Each line below from the one containing "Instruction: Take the" through the one containing "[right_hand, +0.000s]" should be output exactly as it stands, and no other line should appear.

START DATASET ENTRIES

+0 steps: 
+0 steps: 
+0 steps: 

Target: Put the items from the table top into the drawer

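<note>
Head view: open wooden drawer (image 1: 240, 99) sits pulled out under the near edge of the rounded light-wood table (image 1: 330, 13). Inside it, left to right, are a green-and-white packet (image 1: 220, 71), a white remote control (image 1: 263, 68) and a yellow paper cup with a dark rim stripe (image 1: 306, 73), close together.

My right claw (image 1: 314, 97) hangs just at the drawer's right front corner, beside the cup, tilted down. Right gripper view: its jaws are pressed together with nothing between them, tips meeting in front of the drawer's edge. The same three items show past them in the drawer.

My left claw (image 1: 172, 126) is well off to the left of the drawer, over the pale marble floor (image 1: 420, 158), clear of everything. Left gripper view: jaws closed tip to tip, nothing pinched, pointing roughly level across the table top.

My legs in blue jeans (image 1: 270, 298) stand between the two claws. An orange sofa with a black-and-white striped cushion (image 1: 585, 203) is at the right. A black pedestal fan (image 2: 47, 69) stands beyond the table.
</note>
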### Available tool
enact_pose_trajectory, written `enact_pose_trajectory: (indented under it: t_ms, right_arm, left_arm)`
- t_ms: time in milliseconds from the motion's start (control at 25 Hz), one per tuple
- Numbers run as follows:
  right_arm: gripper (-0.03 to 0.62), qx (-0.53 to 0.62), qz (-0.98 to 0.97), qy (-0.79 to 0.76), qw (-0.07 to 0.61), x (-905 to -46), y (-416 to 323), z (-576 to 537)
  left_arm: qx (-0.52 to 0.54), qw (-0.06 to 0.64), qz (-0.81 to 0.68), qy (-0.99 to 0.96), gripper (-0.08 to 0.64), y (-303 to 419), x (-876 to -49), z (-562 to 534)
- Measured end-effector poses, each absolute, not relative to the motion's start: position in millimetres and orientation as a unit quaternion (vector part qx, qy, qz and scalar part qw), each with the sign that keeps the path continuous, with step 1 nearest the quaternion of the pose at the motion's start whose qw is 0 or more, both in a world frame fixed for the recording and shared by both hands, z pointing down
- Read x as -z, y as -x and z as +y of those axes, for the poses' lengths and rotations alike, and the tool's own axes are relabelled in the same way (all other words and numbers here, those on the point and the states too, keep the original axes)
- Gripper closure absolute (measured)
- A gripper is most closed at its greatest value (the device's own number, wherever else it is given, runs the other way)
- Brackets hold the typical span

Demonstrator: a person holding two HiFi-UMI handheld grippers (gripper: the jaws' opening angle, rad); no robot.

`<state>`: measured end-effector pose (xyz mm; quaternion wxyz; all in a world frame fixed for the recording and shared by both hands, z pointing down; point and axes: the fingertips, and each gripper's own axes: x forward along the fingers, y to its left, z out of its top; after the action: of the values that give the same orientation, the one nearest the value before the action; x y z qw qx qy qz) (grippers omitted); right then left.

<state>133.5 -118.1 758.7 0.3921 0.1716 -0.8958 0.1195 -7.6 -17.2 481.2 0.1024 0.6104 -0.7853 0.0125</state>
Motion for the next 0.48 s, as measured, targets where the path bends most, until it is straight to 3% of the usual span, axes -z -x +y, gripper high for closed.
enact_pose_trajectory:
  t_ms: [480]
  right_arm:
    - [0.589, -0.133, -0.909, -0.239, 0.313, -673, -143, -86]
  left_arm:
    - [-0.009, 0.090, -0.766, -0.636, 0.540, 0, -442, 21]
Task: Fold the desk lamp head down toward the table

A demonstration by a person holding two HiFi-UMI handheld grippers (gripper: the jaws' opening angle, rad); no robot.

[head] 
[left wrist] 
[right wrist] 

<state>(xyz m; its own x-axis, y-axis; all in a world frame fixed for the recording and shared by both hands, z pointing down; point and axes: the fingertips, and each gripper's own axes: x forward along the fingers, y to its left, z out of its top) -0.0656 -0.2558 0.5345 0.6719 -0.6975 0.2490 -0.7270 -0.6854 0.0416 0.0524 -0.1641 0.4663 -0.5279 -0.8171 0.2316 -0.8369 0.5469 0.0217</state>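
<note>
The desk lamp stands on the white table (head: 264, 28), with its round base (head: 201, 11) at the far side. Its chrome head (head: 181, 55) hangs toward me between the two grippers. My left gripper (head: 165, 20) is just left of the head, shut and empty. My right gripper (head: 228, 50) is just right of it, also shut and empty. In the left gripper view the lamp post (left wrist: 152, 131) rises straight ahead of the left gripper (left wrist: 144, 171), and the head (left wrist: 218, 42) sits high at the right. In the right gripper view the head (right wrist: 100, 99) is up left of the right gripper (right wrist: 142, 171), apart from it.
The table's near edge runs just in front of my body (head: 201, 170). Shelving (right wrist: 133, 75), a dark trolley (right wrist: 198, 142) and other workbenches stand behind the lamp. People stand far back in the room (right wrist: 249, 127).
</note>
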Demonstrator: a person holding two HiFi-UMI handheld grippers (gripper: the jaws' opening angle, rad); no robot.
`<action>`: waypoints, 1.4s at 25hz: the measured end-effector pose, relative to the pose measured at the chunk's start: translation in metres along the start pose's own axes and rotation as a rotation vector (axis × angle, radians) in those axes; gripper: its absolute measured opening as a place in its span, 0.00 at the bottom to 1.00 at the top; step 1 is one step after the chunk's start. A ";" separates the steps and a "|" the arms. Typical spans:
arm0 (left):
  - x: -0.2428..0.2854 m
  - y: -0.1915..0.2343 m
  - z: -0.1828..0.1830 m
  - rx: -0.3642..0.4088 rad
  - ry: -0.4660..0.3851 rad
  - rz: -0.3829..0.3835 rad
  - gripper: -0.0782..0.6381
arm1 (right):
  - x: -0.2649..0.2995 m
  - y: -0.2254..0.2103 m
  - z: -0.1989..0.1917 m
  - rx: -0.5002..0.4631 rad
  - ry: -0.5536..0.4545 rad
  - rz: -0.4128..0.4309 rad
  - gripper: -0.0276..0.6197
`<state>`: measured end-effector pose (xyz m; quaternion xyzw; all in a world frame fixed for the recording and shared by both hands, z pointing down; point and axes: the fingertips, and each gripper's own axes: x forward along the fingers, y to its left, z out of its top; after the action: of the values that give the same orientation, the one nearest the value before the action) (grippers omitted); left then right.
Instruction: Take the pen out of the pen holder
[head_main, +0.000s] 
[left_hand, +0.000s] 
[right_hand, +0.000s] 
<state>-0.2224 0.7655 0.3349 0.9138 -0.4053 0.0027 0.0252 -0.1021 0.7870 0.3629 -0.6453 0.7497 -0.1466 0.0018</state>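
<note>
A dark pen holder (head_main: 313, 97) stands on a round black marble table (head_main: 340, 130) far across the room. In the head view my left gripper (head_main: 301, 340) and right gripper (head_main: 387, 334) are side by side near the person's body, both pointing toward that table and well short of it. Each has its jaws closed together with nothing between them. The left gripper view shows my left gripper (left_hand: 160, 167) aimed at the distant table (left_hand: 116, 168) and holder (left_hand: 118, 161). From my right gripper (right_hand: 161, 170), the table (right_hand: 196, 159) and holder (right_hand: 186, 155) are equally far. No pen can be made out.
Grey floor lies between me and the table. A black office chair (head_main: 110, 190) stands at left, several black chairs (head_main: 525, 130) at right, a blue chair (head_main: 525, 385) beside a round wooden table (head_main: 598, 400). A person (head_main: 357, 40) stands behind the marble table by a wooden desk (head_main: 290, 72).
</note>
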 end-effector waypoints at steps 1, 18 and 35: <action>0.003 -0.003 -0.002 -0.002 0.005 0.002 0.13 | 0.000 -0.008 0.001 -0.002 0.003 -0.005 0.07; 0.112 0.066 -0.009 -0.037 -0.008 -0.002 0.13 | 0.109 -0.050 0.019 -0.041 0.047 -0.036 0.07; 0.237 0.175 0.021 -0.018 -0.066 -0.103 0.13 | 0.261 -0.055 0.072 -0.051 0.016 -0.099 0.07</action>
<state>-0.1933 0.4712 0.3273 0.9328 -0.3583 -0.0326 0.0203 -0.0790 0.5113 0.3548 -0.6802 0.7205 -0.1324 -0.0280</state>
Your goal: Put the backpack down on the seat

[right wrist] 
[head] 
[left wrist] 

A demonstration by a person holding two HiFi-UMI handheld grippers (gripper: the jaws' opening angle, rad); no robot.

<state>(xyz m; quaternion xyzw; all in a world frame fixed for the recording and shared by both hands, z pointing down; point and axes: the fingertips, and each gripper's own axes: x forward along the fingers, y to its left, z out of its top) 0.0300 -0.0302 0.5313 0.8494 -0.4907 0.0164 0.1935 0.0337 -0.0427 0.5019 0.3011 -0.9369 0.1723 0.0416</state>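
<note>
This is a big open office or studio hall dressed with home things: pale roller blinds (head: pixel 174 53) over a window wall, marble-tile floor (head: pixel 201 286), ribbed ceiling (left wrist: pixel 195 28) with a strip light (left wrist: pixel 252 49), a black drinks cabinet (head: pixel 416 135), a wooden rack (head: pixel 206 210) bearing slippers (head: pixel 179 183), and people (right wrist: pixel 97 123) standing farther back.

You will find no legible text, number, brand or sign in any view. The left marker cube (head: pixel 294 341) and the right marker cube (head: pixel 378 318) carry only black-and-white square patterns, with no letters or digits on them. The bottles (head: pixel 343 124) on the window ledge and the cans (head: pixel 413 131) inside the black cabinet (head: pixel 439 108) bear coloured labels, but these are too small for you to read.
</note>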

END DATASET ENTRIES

▶ _RESPONSE TO THE EXERCISE_
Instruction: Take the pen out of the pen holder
[head_main, +0.000s] 
[left_hand, +0.000s] 
[right_hand, +0.000s] 

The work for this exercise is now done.